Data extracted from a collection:

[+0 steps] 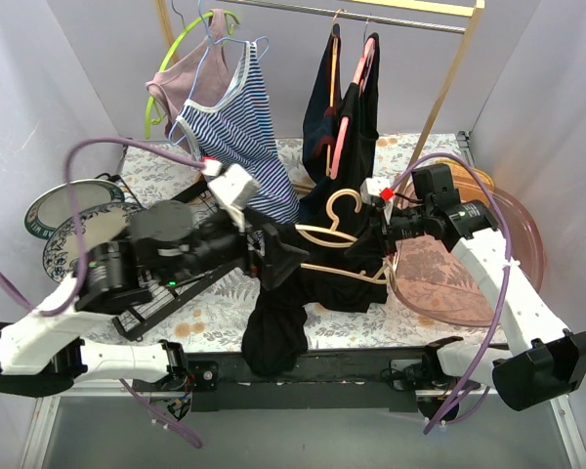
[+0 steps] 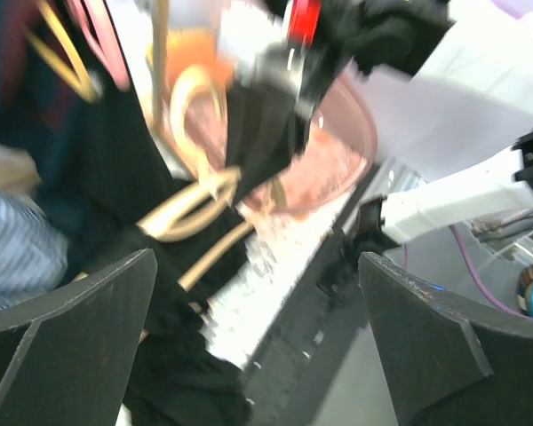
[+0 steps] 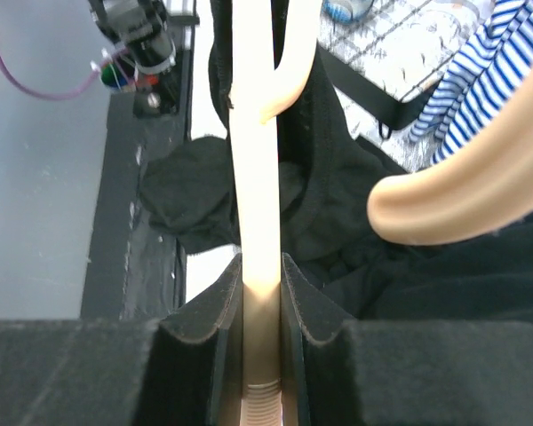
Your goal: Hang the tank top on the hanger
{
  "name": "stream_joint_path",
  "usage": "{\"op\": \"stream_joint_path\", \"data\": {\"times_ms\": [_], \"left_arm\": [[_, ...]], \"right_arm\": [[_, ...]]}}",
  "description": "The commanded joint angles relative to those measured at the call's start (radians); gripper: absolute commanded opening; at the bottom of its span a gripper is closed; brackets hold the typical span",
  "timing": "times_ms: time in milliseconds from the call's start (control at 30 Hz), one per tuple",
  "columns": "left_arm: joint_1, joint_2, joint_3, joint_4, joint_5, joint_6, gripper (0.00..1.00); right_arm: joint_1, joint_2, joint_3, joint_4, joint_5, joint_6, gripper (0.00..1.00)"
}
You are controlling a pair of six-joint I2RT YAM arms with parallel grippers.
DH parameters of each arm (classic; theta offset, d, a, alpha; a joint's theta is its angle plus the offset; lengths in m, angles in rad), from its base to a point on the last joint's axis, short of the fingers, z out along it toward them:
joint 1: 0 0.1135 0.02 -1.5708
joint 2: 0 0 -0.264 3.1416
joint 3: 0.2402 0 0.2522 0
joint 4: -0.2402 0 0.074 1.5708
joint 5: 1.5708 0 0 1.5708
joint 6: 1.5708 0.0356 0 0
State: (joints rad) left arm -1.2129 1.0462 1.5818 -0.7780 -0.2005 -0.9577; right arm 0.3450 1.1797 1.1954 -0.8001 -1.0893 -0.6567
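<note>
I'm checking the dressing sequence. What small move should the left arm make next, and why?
Probably ease the left gripper onto the tank top and close. Its fingers stand open and empty, the right gripper is shut on the hanger, and the fabric is bunched, sagging over the near edge of the table.

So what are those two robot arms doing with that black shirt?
They are working to get the black tank top onto the cream hanger. The right gripper is clamped on the hanger and holds it over the table. The tank top is bunched around the hanger's arms, and one end droops over the table's near edge. The left gripper is right by the fabric with its fingers wide open, holding nothing. The top is not hanging properly on the hanger yet.
</note>
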Motion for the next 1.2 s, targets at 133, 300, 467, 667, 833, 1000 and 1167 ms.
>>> {"op": "stream_joint_path", "data": {"times_ms": [133, 300, 467, 667, 833, 1000, 1167], "left_arm": [[0.001, 0.066, 0.08, -0.164, 0.079, 0.264, 0.98], [0.003, 0.152, -0.006, -0.155, 0.176, 0.299, 0.98], [0.012, 0.219, -0.036, -0.135, 0.197, 0.332, 0.95], [0.058, 0.256, -0.043, -0.136, 0.251, 0.353, 0.84], [0.072, 0.244, -0.078, -0.139, 0.282, 0.344, 0.75], [0.084, 0.198, -0.163, -0.101, 0.322, 0.3, 0.31], [0.087, 0.153, -0.249, -0.023, 0.335, 0.271, 0.14]], "right_arm": [[0.02, -0.041, 0.027, -0.177, 0.141, -0.317, 0.01], [0.038, -0.06, 0.035, -0.27, 0.173, -0.469, 0.01], [0.071, -0.072, 0.041, -0.297, 0.174, -0.517, 0.01], [0.095, -0.081, 0.036, -0.312, 0.163, -0.541, 0.01], [0.098, -0.078, 0.039, -0.32, 0.155, -0.549, 0.01], [0.098, -0.063, 0.064, -0.343, 0.137, -0.563, 0.01], [0.106, -0.037, 0.085, -0.361, 0.101, -0.574, 0.01]]}}
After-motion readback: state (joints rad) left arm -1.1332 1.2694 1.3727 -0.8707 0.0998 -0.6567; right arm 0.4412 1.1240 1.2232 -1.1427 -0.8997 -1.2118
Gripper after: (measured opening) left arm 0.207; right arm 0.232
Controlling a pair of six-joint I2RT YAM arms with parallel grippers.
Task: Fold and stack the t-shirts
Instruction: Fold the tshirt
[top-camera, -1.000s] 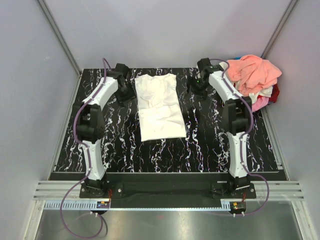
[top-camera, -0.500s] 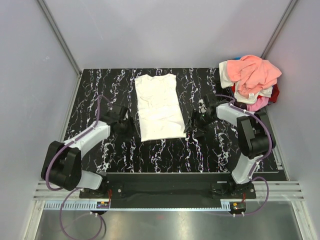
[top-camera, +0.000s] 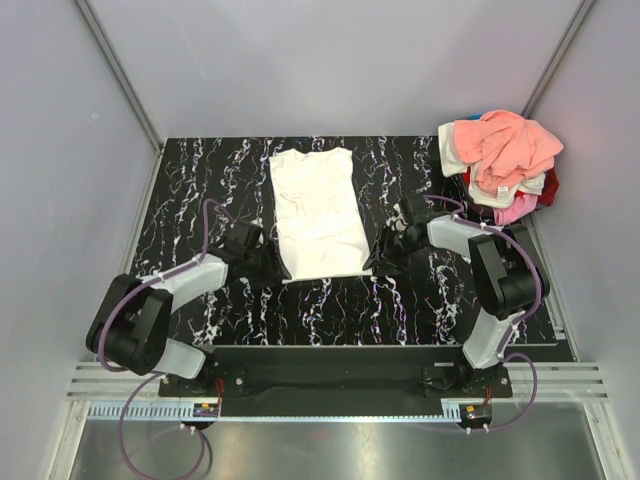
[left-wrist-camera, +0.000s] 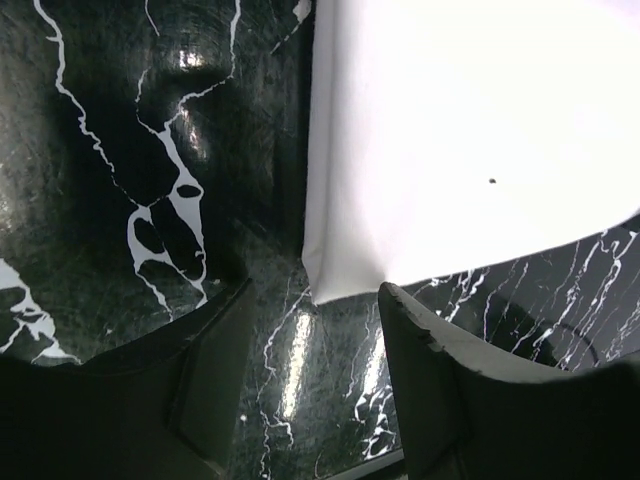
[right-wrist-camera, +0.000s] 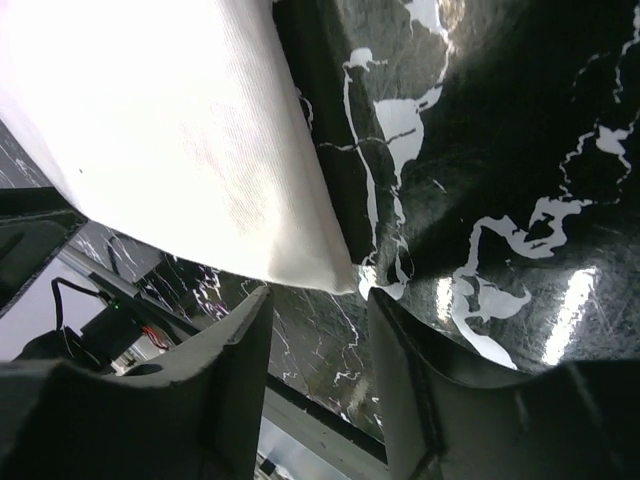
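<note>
White cloth t-shirt (top-camera: 315, 215), a long folded strip. Left gripper (left-wrist-camera: 315, 300), right gripper (right-wrist-camera: 320, 300): jaws stood apart at its near corners. Crosswise fold judged due; next, pinch both.

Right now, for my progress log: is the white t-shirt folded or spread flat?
Partly folded: the white t-shirt lies as a long narrow rectangle, no sleeves sticking out, not yet folded crosswise.

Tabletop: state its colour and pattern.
The tabletop is black with white marble-like veining, best seen in the top external view.
</note>
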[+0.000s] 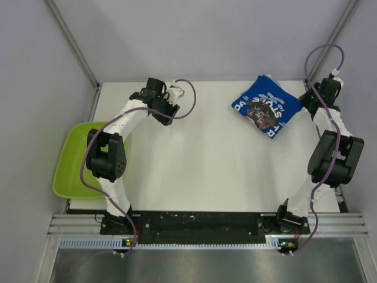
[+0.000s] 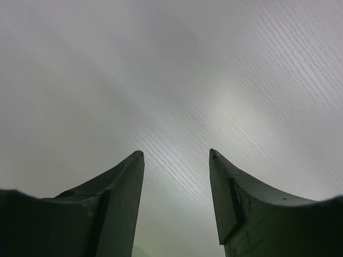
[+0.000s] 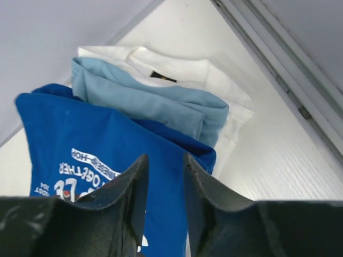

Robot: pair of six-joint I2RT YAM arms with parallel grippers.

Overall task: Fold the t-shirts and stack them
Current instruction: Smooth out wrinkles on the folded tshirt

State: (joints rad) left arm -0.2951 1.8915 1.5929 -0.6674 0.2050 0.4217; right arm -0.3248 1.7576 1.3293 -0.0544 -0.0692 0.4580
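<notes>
A folded royal blue t-shirt (image 1: 266, 107) with white lettering and a dark print lies at the back right of the table. In the right wrist view it (image 3: 80, 144) tops a stack, over a folded lighter teal-blue shirt (image 3: 155, 101) and a folded white garment (image 3: 193, 72). My right gripper (image 1: 307, 98) is at the stack's right edge. In its own view the gripper (image 3: 165, 158) hangs just above the royal blue shirt's edge, jaws slightly apart and holding nothing. My left gripper (image 1: 162, 111) is open and empty over the bare white table (image 2: 177, 152).
A lime-green plastic tub (image 1: 73, 162) sits off the table's left edge. Grey walls with metal rails (image 3: 284, 85) close in behind and to the right of the stack. The white table (image 1: 200, 159) stretches between the arms.
</notes>
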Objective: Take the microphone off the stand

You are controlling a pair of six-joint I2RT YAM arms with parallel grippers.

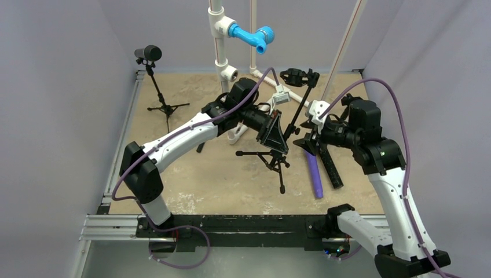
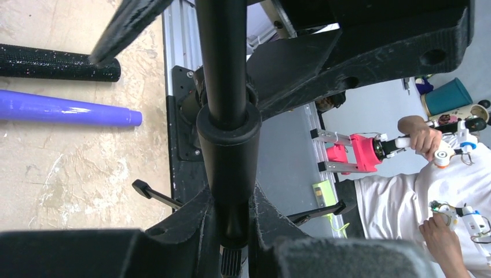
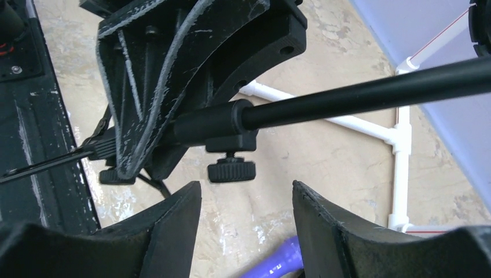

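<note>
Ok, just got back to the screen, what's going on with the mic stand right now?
The left tool is clamped on the tripod stand's pole, holding it. The right tool is open beside it and grips nothing. A purple rod lies on the table just below it, with a black textured rod alongside. The clip at the stand's top looks empty, so the removal seems done.

The left gripper point(image 1: 275, 133) clamps the tilted tripod stand point(image 1: 299, 109), with a black cylinder point(image 1: 332, 168) and a purple cylinder point(image 1: 314, 175) lying just beside it.
</note>
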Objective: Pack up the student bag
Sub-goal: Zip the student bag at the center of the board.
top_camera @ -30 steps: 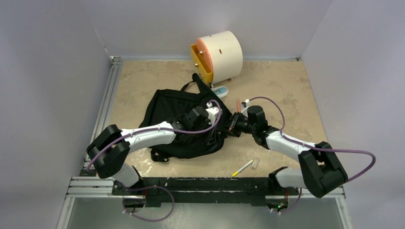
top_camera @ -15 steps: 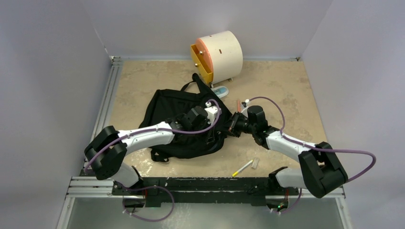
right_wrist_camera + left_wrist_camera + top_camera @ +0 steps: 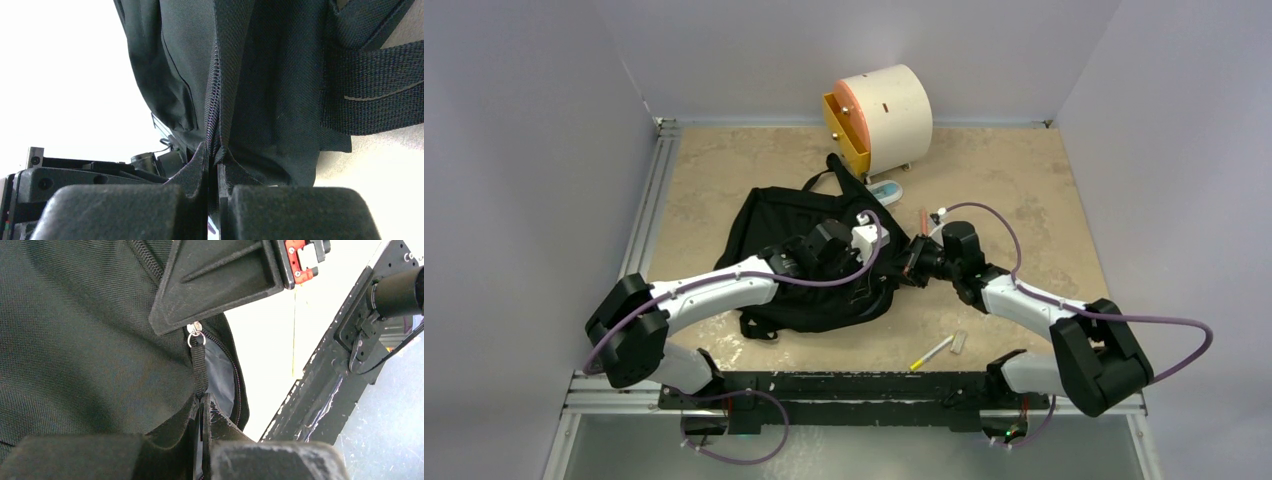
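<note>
On table (image 3: 1024, 180): black student bag (image 3: 769, 220), zip (image 3: 229, 362) part-open | left claw (image 3: 200, 407) pinches zip pull (image 3: 200, 367) | right claw (image 3: 213, 157) pinches seam (image 3: 214, 100)

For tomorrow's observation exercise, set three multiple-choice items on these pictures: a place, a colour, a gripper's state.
1. The drawer box stands: A beyond the student bag; B between bag and arm bases; C on the bag.
2. The bag is: A cream; B red; C black.
3. The left gripper is: A open; B shut on the zipper pull; C holding a pen.
Key: 1A, the top view shows it behind the bag; 2C, black cloth in every view; 3B, the wrist view shows it pinching the pull strap.
</note>
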`<state>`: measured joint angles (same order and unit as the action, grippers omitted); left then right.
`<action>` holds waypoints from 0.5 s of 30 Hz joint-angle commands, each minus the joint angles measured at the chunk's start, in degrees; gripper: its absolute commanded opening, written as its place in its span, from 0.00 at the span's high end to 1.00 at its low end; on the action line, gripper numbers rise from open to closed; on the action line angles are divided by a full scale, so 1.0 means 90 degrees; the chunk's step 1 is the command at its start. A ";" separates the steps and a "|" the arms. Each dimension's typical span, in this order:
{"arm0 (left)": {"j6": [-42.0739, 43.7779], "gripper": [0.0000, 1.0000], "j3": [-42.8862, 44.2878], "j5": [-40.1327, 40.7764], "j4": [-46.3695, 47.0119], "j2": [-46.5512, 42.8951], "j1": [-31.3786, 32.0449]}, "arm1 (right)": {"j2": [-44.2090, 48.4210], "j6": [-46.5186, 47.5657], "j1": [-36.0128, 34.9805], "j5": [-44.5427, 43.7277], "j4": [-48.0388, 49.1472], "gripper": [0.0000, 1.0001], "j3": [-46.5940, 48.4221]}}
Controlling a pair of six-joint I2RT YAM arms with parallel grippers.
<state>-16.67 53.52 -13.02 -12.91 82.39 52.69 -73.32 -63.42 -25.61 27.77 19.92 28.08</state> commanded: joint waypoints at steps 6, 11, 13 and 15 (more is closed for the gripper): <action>0.0334 1.00 -0.0037 -0.0617 -0.0302 -0.0144 0.0024 | 0.0073 0.0147 -0.0016 -0.0337 -0.0120 0.90 0.0527; 0.0314 1.00 -0.0059 -0.0634 -0.0296 -0.0088 0.0025 | 0.0050 0.0307 -0.0024 -0.0512 -0.0327 0.67 0.0704; 0.0318 1.00 -0.0036 -0.0634 -0.0322 -0.0076 0.0025 | 0.0095 0.0379 -0.0019 -0.0633 -0.0518 0.65 0.0767; 0.0328 1.00 -0.0023 -0.0627 -0.0367 -0.0037 0.0025 | 0.0159 0.0486 -0.0020 -0.0871 -0.0731 0.68 0.0863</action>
<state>-15.18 53.45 -17.02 -15.62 82.32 52.69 -73.38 -61.54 -25.93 24.45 15.88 32.47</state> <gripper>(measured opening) 0.009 0.340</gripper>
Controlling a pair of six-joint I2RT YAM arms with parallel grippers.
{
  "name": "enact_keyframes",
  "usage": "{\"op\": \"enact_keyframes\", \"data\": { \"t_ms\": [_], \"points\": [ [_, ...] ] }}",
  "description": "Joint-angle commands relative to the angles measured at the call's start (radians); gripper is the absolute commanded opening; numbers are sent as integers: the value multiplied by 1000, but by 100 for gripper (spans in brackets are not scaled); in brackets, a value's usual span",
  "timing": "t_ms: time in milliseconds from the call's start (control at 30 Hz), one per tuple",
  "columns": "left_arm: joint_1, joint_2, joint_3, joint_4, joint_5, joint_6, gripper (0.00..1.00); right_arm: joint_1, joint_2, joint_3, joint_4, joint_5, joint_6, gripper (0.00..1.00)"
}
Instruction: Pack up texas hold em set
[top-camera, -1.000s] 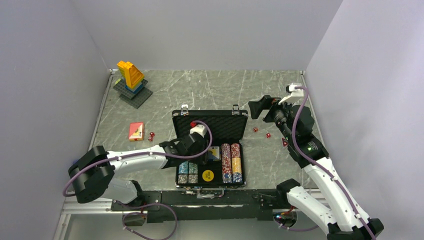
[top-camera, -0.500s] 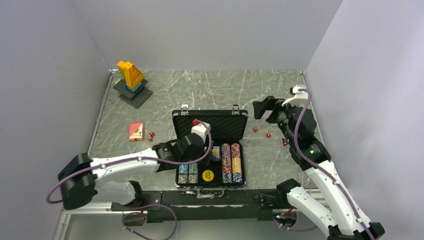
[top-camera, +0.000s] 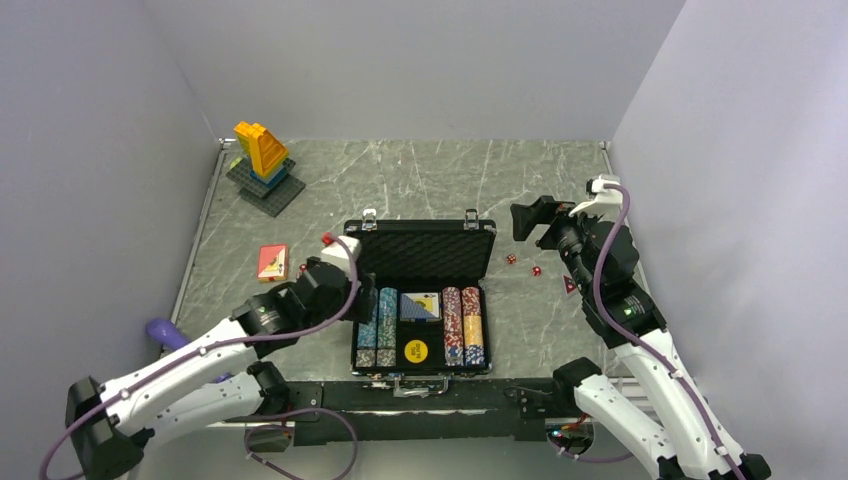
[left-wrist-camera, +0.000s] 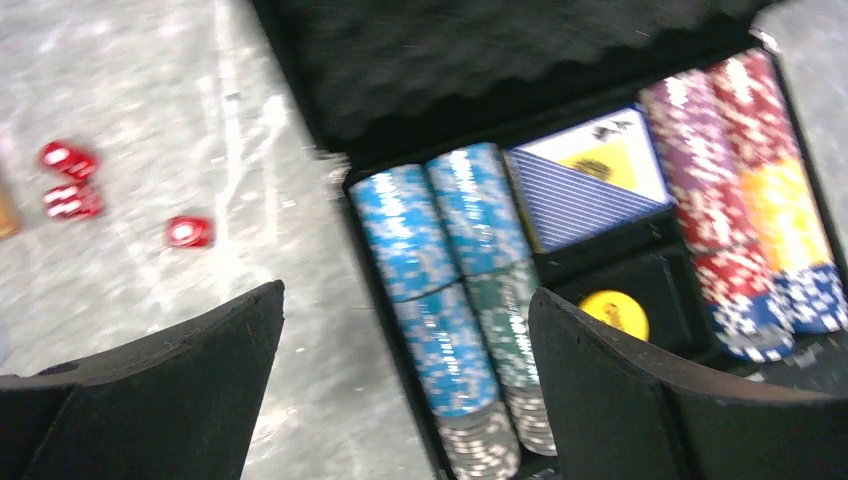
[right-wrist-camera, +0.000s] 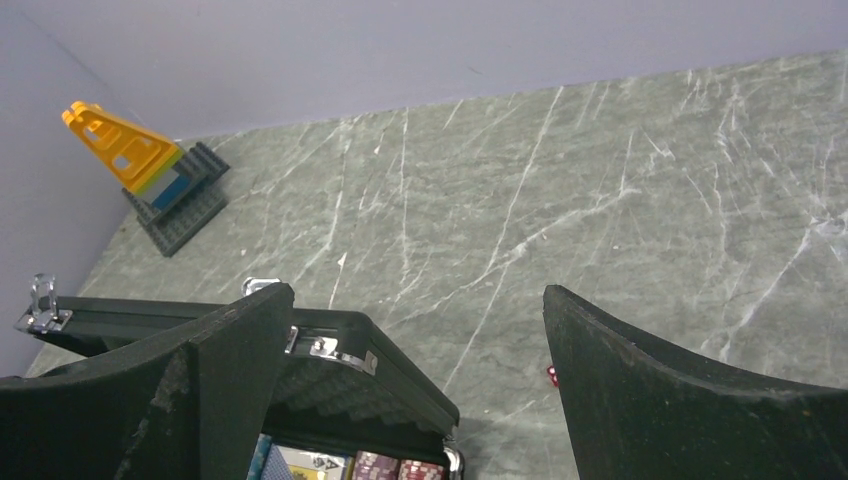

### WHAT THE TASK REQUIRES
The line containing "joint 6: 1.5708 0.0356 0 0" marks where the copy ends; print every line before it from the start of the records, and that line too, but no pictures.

### TASK ANSWER
[+0 steps] 
[+0 steps] 
[+0 steps] 
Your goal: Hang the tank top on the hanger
{
  "name": "stream_joint_path",
  "usage": "{\"op\": \"stream_joint_path\", \"data\": {\"times_ms\": [_], \"left_arm\": [[_, ...]], \"right_arm\": [[_, ...]]}}",
  "description": "The commanded joint angles relative to those measured at the call's start (radians); gripper: absolute commanded opening; at the bottom of its span a gripper is closed; brackets hold the typical span",
  "timing": "times_ms: time in milliseconds from the call's start (control at 30 Hz), one per tuple",
  "columns": "left_arm: joint_1, joint_2, joint_3, joint_4, joint_5, joint_6, gripper (0.00..1.00); right_arm: joint_1, joint_2, joint_3, joint_4, joint_5, joint_6, gripper (0.00..1.00)"
}
You are controlling a pair of six-joint I2RT YAM arms with parallel grippers.
DH parameters of each arm (classic; theta offset, d, a, alpha; a joint's theta is its angle plus the offset; lengths in m, angles in rad), from its base to a point on the last joint's axis, short of the fingers, z out along it toward them:
joint 1: 0 0.1135 0.02 -1.5708
joint 2: 0 0 -0.264 3.1416
joint 3: 0.2402 0 0.2522 0
joint 4: -0.2402 0 0.074 1.5708
joint 5: 1.5708 0 0 1.5708
joint 6: 1.5708 0.0356 0 0

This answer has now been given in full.